This program is distributed in the hope that it will be useful,
but WITHOUT ANY WARRANTY; without even the implied warranty of
MERCHANTABILITY or FITNESS FOR A PARTICULAR PURPOSE. See the
GNU General Public License for more details.
You should have received a copy of the GNU General Public License
along with this program. If not, see <http://www.gnu.org/licenses/>.
*/
#ifdef USE_TX20_WIND_SENSOR
/*********************************************************************************************\
* La Crosse Tx20 wind sensor
*
* based on https://github.com/bunnyhu/ESP8266_TX20_wind_sensor/
* http://blog.bubux.de/windsensor-tx20-mit-esp8266/
* https://www.john.geek.nz/2011/07/la-crosse-tx20-anemometer-communication-protocol/
\*********************************************************************************************/
#define TX20_BIT_TIME 1220 // microseconds
#define TX20_RESET_VALUES 60 // seconds
// The Arduino standard GPIO routines are not enough,
// must use some from the Espressif SDK as well
extern "C" {
#include "gpio.h"
}
#ifdef USE_WEBSERVER
const char HTTP_SNS_TX20[] PROGMEM = "%s"
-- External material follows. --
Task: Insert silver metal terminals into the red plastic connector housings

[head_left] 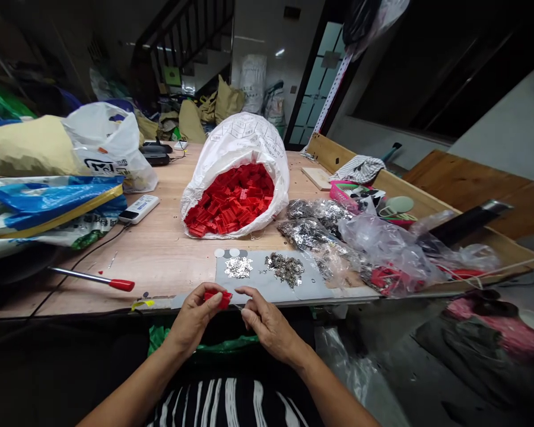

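My left hand (194,317) pinches a small red plastic piece (220,296) at the table's front edge. My right hand (264,317) is closed just to its right, fingertips pressed together near the red piece on something too small to make out. Right behind the hands lies a grey mat (276,284) with two heaps of small metal parts (285,267). Farther back a white sack (240,142) lies on its side, full of red plastic pieces (231,204).
Clear plastic bags of metal parts (320,228) lie right of the mat. A red-handled tool (93,277), a white remote (139,209), blue and white bags (48,201) sit at left. A pink basket (345,193) stands at back right. A wooden rail (427,204) borders the table.
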A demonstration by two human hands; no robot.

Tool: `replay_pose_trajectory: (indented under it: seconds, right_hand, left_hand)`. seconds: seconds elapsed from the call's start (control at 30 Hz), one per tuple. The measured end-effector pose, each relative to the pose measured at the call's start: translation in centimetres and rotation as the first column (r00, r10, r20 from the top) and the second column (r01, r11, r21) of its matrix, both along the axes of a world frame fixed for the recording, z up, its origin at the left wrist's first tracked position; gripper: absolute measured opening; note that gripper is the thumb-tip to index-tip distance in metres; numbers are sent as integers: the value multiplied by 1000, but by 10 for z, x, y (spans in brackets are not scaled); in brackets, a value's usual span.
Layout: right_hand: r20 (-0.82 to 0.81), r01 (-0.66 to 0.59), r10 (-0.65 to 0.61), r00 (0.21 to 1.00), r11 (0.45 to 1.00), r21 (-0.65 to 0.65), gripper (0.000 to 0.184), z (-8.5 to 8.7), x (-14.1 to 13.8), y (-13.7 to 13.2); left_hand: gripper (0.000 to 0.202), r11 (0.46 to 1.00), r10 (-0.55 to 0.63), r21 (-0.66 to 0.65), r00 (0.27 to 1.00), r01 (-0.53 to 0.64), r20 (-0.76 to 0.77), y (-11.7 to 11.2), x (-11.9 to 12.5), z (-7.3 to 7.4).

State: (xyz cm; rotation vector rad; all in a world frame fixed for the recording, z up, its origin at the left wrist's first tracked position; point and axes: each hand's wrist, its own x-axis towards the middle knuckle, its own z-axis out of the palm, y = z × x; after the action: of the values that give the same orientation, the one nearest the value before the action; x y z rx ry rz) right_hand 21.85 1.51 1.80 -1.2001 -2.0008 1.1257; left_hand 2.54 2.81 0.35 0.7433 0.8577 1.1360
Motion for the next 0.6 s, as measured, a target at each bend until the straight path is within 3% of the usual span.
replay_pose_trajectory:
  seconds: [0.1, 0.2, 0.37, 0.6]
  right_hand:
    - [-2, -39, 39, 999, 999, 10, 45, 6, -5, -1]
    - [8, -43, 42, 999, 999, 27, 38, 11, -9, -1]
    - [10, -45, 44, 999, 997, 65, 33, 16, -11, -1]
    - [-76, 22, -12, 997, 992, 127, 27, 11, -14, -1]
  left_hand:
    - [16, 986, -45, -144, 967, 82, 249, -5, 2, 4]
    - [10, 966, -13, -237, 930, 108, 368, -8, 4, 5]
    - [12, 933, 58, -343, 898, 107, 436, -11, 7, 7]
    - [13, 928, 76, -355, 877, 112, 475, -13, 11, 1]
"{s}TX20 " D_TX20_WIND_SPEED "{m}%s " D_UNIT_KILOMETER_PER_HOUR "{e}"
"{s}TX20 " D_TX20_WIND_SPEED_AVG "{m}%s " D_UNIT_KILOMETER_PER_HOUR "{e}"
"{s}TX20 " D_TX20_WIND_SPEED_MAX "{m}%s " D_UNIT_KILOMETER_PER_HOUR "{e}"
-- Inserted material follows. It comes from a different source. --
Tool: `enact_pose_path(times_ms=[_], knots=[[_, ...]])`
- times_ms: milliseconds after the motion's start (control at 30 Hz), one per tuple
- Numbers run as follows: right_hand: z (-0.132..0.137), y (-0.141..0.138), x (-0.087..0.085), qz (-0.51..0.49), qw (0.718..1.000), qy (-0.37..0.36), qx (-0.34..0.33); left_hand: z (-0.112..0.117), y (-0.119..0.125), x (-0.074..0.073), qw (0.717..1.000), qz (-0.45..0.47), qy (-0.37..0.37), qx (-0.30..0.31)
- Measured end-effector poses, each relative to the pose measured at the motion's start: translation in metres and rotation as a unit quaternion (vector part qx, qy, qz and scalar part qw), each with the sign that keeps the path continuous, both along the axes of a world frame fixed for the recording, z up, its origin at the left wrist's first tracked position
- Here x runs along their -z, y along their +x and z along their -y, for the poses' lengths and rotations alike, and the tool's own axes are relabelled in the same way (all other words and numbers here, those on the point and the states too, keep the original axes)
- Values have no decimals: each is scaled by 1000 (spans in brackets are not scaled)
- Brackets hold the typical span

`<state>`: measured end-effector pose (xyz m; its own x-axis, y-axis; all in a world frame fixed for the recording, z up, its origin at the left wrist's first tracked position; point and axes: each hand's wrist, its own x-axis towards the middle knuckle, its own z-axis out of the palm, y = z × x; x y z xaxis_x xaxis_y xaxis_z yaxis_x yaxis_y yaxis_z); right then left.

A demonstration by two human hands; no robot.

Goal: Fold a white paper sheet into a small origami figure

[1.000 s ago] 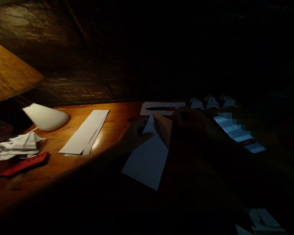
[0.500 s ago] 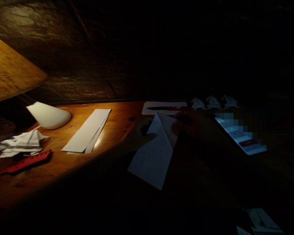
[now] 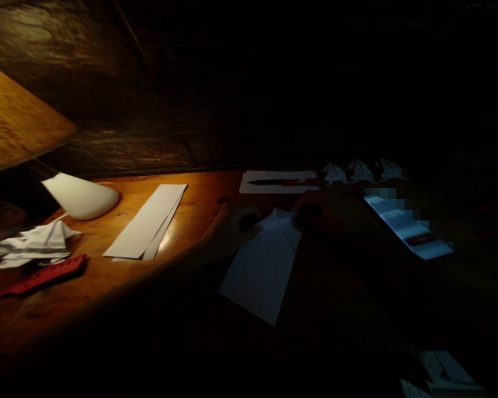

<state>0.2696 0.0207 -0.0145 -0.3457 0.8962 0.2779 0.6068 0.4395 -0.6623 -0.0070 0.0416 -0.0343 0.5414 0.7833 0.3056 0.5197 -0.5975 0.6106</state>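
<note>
A sheet of white paper (image 3: 262, 276), partly folded at its far end, slants across the dark middle of the table. My left hand (image 3: 236, 226) pinches its upper left edge between thumb and fingers. At the upper right corner my right hand (image 3: 315, 213) grips the same paper, though deep shadow hides most of its fingers. Between the two hands the far end rises to a small peak. Just beyond lies a knife (image 3: 282, 182) with a dark blade and red handle, on a stack of white paper (image 3: 253, 189).
White paper strips (image 3: 147, 221) lie to the left, by a lamp (image 3: 81, 196), a crumpled folded paper (image 3: 39, 243) and a red slotted object (image 3: 45, 275). Three folded paper figures (image 3: 361, 171) stand at the back right. A lit phone (image 3: 406, 224) lies below them.
The paper's pointed far tip has come down towards me and its folded flap has changed shape between my hands. Both hands remain on the paper.
</note>
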Motion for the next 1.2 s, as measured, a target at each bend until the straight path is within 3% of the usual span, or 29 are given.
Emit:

"{s}TX20 " D_TX20_WIND_DIRECTION "{m}%s{e}";
#endif // USE_WEBSERVER
const char kTx20Directions[] PROGMEM = D_TX20_NORTH "|"
D_TX20_NORTH D_TX20_NORTH D_TX20_EAST "|"
D_TX20_NORTH D_TX20_EAST "|"
D_TX20_EAST D_TX20_NORTH D_TX20_EAST "|"
D_TX20_EAST "|"
D_TX20_EAST D_TX20_SOUTH D_TX20_EAST "|"
D_TX20_SOUTH D_TX20_EAST "|"
D_TX20_SOUTH D_TX20_SOUTH D_TX20_EAST "|"
D_TX20_SOUTH "|"
D_TX20_SOUTH D_TX20_SOUTH D_TX20_WEST "|"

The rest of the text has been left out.